## TASK OBJECTIVE
Copy out all the lines of the data precisely, omitting any pictures.

■ ■ ■ ■ ■ ■ ■

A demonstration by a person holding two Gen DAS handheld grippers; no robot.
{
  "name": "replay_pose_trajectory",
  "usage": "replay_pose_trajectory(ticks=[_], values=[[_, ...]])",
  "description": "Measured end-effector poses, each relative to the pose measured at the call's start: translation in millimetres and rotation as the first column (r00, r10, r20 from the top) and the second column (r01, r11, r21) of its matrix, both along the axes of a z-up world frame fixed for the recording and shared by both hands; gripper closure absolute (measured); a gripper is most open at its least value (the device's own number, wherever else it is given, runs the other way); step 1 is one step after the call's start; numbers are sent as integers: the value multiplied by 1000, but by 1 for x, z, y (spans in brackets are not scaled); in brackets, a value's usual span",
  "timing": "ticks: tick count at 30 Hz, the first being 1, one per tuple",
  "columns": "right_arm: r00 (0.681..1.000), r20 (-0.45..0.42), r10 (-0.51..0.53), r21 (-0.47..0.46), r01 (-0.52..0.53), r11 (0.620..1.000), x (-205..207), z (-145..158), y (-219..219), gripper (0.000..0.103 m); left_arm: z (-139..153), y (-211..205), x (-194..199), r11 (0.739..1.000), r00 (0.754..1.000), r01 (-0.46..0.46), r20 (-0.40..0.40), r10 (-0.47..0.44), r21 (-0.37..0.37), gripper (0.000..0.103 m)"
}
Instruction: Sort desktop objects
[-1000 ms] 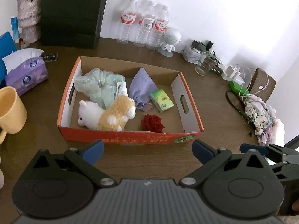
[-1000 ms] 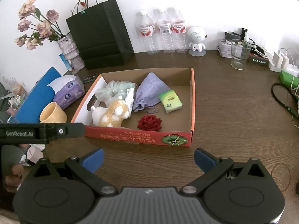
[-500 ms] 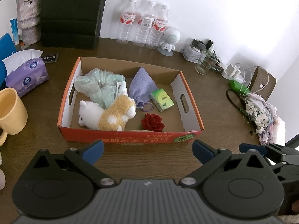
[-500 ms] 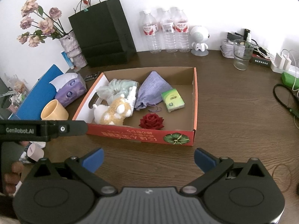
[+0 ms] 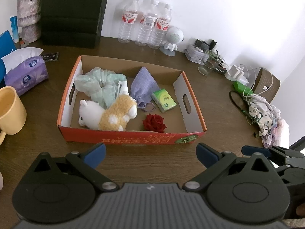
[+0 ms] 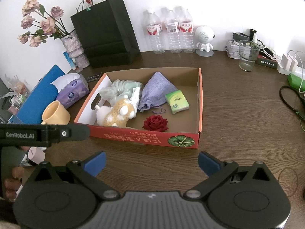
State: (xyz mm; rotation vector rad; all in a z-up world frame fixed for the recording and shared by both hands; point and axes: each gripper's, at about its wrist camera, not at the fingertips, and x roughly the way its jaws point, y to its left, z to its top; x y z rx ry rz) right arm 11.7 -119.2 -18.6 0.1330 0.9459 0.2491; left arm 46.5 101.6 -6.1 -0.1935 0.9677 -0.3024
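An orange cardboard box [image 5: 131,138] [image 6: 144,138] sits mid-desk. Inside lie a plush alpaca [image 5: 108,115] [image 6: 116,114], a mint cloth [image 5: 99,85], a white spray bottle [image 6: 135,97], a lilac pouch [image 5: 144,86] [image 6: 154,91], a green tissue pack [image 5: 164,100] [image 6: 176,101] and a red rose [image 5: 154,123] [image 6: 155,123]. My left gripper [image 5: 150,152] hangs open in front of the box, holding nothing. My right gripper [image 6: 151,161] is open and empty too, just before the box's near wall. The left view shows the right gripper's body at its right edge.
A yellow mug [image 6: 55,113], purple tissue box [image 5: 25,76] and blue folder [image 6: 40,93] stand left of the box. Black bag [image 6: 106,32], vase [image 6: 73,49], three water bottles [image 6: 171,32], robot figure [image 6: 204,38], glass [image 6: 247,55], chargers and cables line the back and right; floral cloth [image 5: 265,116].
Both grippers have drifted slightly; the box sits a little further right in the right wrist view. Nothing was taken hold of, and both stay open.
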Motion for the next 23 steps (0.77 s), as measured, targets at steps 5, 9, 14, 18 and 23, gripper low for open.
replay_pose_trajectory(ticks=[5, 9, 14, 18, 23], values=[[1000, 0, 2, 0, -2, 1000, 0, 0, 0, 0, 0, 0, 0, 1000, 1000, 2, -2, -2, -1, 0], [1000, -3, 2, 2, -2, 1000, 0, -1, 0, 0, -1, 0, 0, 1000, 1000, 2, -3, -2, -9, 0], [1000, -6, 3, 1, -3, 1000, 0, -2, 0, 0, -1, 1, 0, 1000, 1000, -1, -2, 1, -12, 0], [1000, -7, 3, -1, -3, 1000, 1, -2, 0, 0, -2, 1, 0, 1000, 1000, -6, 0, 6, -9, 0], [1000, -12, 3, -4, -3, 1000, 1, -4, 1, 0, -3, 1, 0, 1000, 1000, -8, 2, 8, -10, 0]])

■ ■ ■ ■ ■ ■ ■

## REPLY
A demonstration by a person holding two Gen DAS handheld grippers; no robot.
{
  "name": "replay_pose_trajectory",
  "usage": "replay_pose_trajectory(ticks=[_], values=[[_, ...]])",
  "description": "Measured end-effector poses, each relative to the pose measured at the call's start: translation in millimetres and rotation as the first column (r00, r10, r20 from the top) and the second column (r01, r11, r21) of its matrix, both along the axes of a z-up world frame fixed for the recording and shared by both hands; gripper closure absolute (measured); a gripper is most open at its least value (the device's own number, wherever else it is given, runs the other way); step 1 is one step after the call's start; numbers are sent as integers: the value multiplied by 1000, but by 1 for x, z, y (spans in brackets are not scaled); in brackets, a value's usual span",
  "timing": "ticks: tick count at 30 Hz, the first being 1, one per tuple",
  "columns": "right_arm: r00 (0.681..1.000), r20 (-0.45..0.42), r10 (-0.51..0.53), r21 (-0.47..0.46), r01 (-0.52..0.53), r11 (0.620..1.000), x (-205..207), z (-145..158), y (-219..219), gripper (0.000..0.103 m); left_arm: z (-139..153), y (-211..205), x (-194..199), r11 (0.739..1.000), r00 (0.754..1.000), r01 (-0.46..0.46), r20 (-0.40..0.40), r10 (-0.47..0.44), r21 (-0.37..0.37), gripper (0.000..0.103 m)"
}
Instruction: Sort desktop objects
[-1000 ms] 
[-1000 ms] 
[-500 ms] 
[-500 ms] 
[+0 ms] 
[+0 ms] 
State: (xyz mm; rotation vector rad; all in a z-up world frame fixed for the recording and shared by both hands; point and axes: each gripper's, at about its wrist camera, not at the fingertips, and x roughly the way its jaws point, y to its left, z to its top; x y z rx ry rz) right arm 11.7 -119.2 -18.6 0.1330 0.9459 0.2491; left arm 46.5 101.6 -6.1 -0.1935 0.9677 -0.3024
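An orange cardboard box [image 5: 131,138] [image 6: 144,138] sits mid-desk. Inside lie a plush alpaca [image 5: 108,115] [image 6: 116,114], a mint cloth [image 5: 99,85], a white spray bottle [image 6: 135,97], a lilac pouch [image 5: 144,86] [image 6: 154,91], a green tissue pack [image 5: 164,100] [image 6: 176,101] and a red rose [image 5: 154,123] [image 6: 155,123]. My left gripper [image 5: 150,152] hangs open in front of the box, holding nothing. My right gripper [image 6: 151,161] is open and empty too, just before the box's near wall. The left view shows the right gripper's body at its right edge.
A yellow mug [image 6: 55,113], purple tissue box [image 5: 25,76] and blue folder [image 6: 40,93] stand left of the box. Black bag [image 6: 106,32], vase [image 6: 73,49], three water bottles [image 6: 171,32], robot figure [image 6: 204,38], glass [image 6: 247,55], chargers and cables line the back and right; floral cloth [image 5: 265,116].
Both grippers have drifted slightly; the box sits a little further right in the right wrist view. Nothing was taken hold of, and both stay open.
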Motion for the next 23 steps (0.77 s), as measured, targets at steps 5, 9, 14, 18 and 23, gripper low for open.
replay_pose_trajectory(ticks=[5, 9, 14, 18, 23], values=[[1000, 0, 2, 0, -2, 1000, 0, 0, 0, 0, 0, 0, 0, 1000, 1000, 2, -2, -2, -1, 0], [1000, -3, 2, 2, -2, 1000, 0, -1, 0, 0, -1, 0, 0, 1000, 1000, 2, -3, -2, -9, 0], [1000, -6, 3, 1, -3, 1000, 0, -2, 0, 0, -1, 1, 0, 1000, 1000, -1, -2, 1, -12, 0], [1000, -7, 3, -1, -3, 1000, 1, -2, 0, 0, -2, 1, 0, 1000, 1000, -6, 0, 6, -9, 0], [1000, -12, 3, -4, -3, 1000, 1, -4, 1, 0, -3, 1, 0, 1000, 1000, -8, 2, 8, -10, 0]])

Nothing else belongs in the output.